In 1181, a conflict arose between Philip and Count Philip I of Flanders over the Vermandois, which King Philip claimed as his wife's dowry. The Count of Flanders invaded France, ravaging the whole district between the Somme and the Oise before penetrating as far as Dammartin. Notified of Philip's approach with 2,000 knights, he headed back to Flanders. Philip chased him, and the two armies confronted each other near Amiens.

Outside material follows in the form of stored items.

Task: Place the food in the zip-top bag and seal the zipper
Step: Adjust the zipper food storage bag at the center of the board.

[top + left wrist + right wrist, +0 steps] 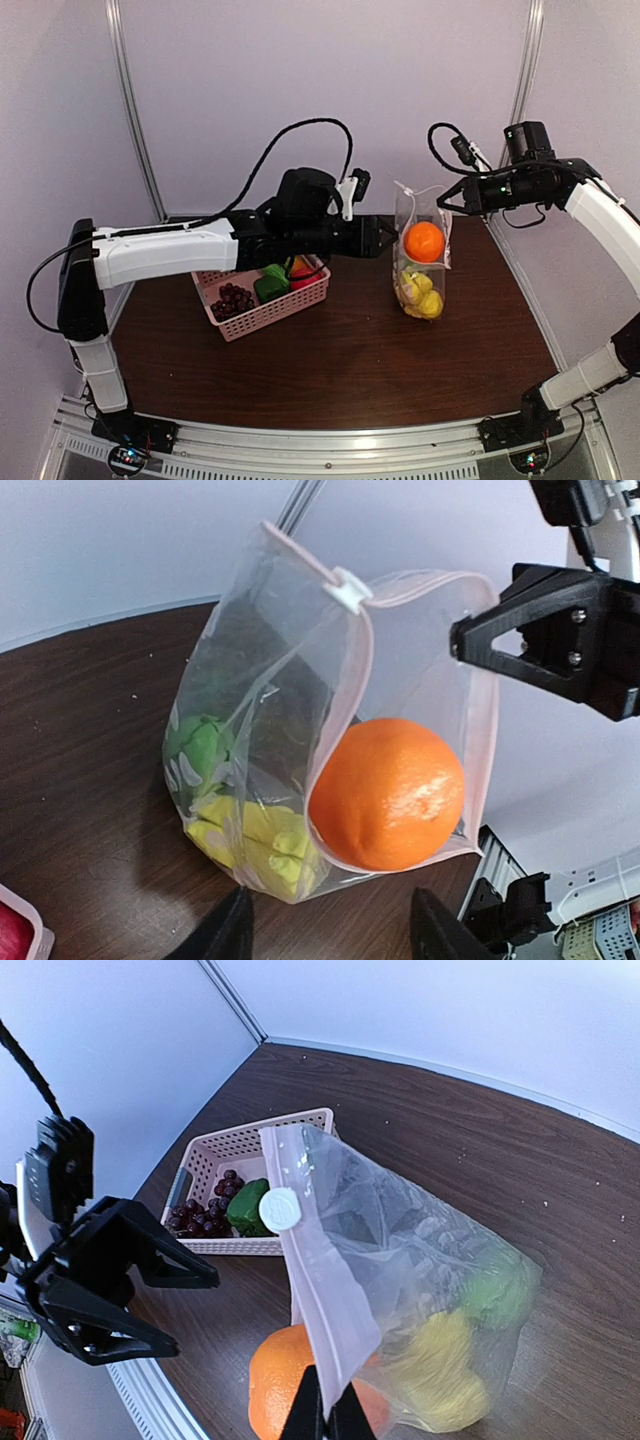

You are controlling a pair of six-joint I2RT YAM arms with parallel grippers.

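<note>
Pink basket (262,312), left of centre on the brown table (350,365): holds dark grapes (232,298), a green pepper (270,286) and a red apple (301,277). My left gripper (390,238), reaching across above the basket's right end: jaws spread wide, nothing held, its tips just short of the orange (424,241). Zip-top bag (420,205), right of centre: hanging upright with its bottom down at the table, mouth unsealed. Zipper (420,578): a pale pink strip running round the open mouth, white slider (348,588) at its upper corner. The orange sits in that opening, the mouth edge curving around it. Lower in the bag: yellow fruit (422,297) and one green piece (200,750), its kind unclear. My right gripper (445,206), at the bag's upper right: fingers pinched tight on the bag's top edge, carrying it.
</note>
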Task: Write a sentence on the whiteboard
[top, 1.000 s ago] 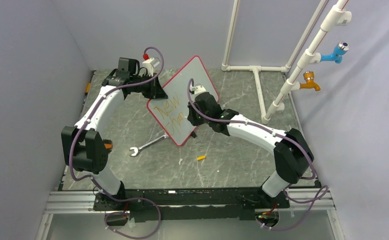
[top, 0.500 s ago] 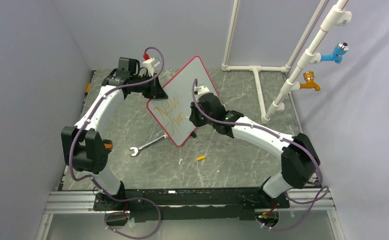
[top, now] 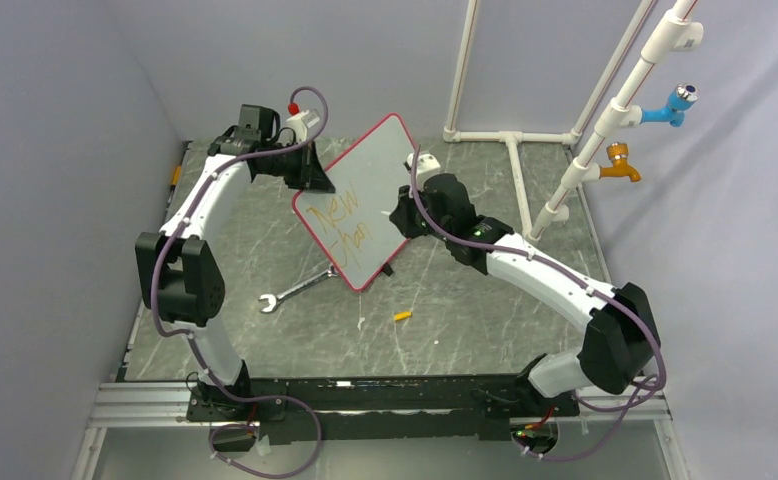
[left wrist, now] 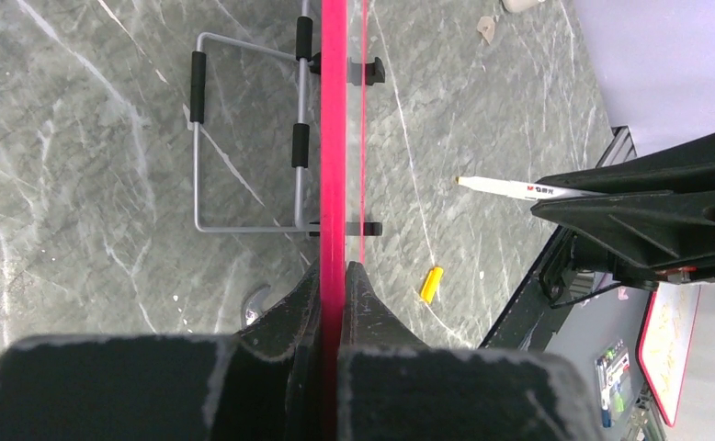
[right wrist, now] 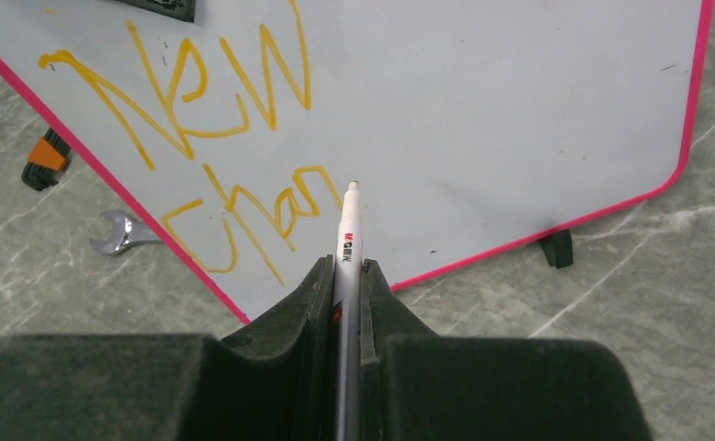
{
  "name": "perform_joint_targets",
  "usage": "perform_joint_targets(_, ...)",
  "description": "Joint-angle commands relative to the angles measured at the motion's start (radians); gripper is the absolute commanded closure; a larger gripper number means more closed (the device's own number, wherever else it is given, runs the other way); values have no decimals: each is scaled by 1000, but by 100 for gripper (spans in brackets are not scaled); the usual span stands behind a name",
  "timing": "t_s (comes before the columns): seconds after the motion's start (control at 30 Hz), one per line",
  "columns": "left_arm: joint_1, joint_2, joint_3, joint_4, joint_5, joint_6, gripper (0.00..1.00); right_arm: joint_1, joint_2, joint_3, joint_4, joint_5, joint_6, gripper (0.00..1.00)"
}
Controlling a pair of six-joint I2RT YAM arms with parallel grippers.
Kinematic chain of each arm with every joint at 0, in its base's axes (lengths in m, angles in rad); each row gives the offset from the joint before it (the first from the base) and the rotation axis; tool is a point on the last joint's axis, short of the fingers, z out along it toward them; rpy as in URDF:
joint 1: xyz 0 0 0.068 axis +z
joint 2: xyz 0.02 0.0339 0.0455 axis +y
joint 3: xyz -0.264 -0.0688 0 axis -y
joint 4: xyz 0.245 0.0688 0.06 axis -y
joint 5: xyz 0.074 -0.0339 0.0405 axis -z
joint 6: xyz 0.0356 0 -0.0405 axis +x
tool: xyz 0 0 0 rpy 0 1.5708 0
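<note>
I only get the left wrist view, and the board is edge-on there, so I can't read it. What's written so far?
Observer: In the right wrist view, orange marker handwriting on the white, red-framed rectangular whiteboard reads "New" with "Chan" below it.
Operator: Where along that is the pen aimed?
Observer: The slim white marker pen, clamped in the right gripper, points just right of the "n" in "Chan".
Operator: Which edge am I holding?
Observer: From the top view, the left gripper clamps the edge above "New", which is the top edge as the writing reads.
</note>
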Motion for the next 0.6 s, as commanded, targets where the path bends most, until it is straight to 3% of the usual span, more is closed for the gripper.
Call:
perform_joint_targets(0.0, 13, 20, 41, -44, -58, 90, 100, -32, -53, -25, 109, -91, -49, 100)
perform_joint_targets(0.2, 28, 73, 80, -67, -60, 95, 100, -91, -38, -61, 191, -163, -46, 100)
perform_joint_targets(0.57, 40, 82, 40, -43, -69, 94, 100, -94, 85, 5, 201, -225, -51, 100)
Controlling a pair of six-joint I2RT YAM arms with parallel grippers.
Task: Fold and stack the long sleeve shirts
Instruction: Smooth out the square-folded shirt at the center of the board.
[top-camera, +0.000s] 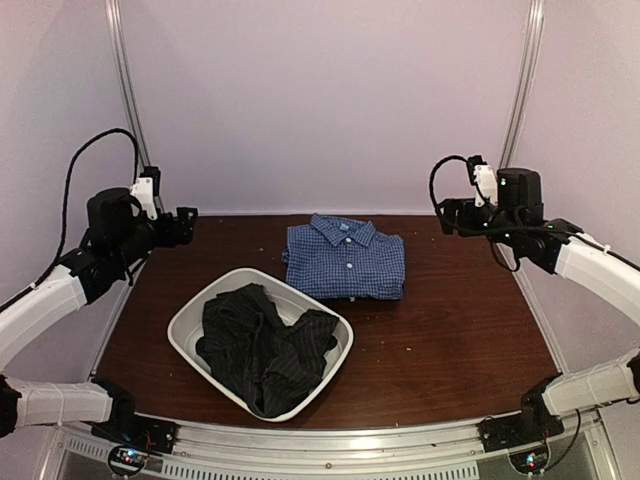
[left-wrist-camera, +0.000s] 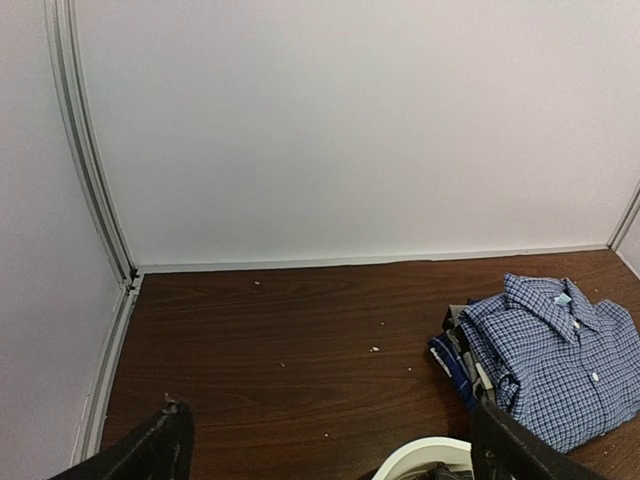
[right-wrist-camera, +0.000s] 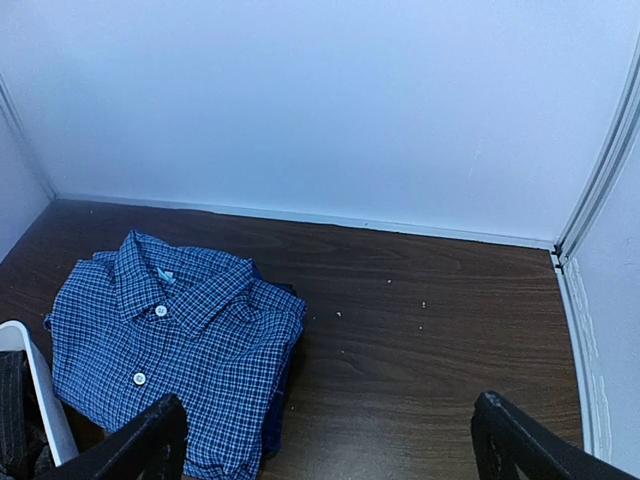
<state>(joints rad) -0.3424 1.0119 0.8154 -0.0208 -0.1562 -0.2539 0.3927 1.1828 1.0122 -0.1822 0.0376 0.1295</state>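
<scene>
Black pinstriped shirt (top-camera: 262, 345) heaped in white tub (top-camera: 190, 325): limp, light cloth, probably best pinched at a raised fold. Left end effector (top-camera: 185, 225) and right end effector (top-camera: 445, 215) gape empty.

My top camera sits above and behind my 2 bases, looking down and forward across the whole table (top-camera: 460, 340); my left wrist camera hangs high over the left edge, facing the back wall (top-camera: 320, 100) and slightly rightward; my right wrist camera mirrors it from the right edge, facing slightly leftward; all 3 views share the folded blue-check shirt (top-camera: 346, 260) and the white tub (top-camera: 182, 332) rim.
</scene>
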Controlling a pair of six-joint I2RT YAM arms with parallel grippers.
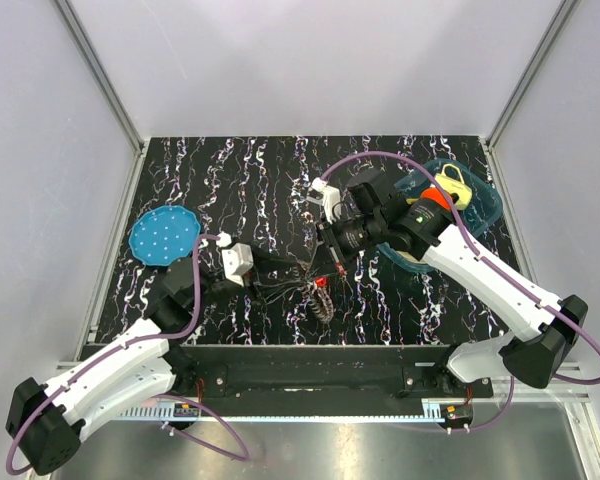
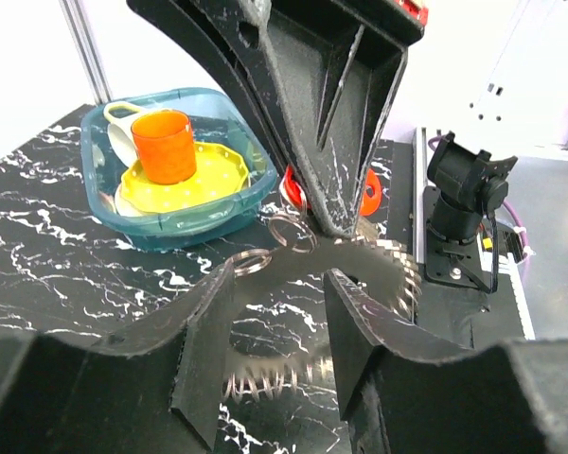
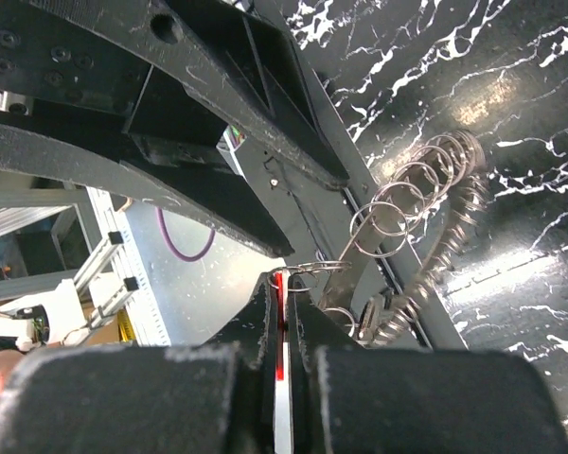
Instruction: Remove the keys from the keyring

By this stage, Philip had managed to counter the ambitions of the count by breaking his alliances with Duke Henry I of Brabant and the Archbishop of Cologne, Philipp von Heinsberg. This, together with an uncertain outcome were he to engage the French in battle, forced the Count to conclude a peace. In July 1185, the Treaty of Boves left the disputed territory partitioned, with Amiénois, Artois, and numerous other places passing to the king, and the remainder, with the county of Vermandois proper, left provisionally to the Count of Flanders. It was during this time that Philip II was nicknamed "Augustus" by the monk Rigord for augmenting French lands.

Meanwhile, in 1184, Stephen I, Count of Sancerre, and his Brabançon mercenaries ravaged the Orléanais. Philip defeated him with the aid of the Confrères de la Paix.

=== War with Henry II ===
A disagreement arose between Philip and King Henry II of England, who was also Count of Anjou and Duke of Normandy and Aquitaine in France. The death of Henry's eldest son, Henry the Young King, in June 1183, began a dispute over the dowry of Philip's widowed sister Margaret. Philip insisted that the dowry should be returned to France as the marriage did not produce any children, per the betrothal agreement. The two kings held conferences at the foot of an elm tree near Gisors, which was so positioned that it would overshadow each monarch's territory, but to no avail. Philip pushed the case further when King Béla III of Hungary asked for the widow's hand in marriage, and thus her dowry had to be returned, to which Henry finally agreed.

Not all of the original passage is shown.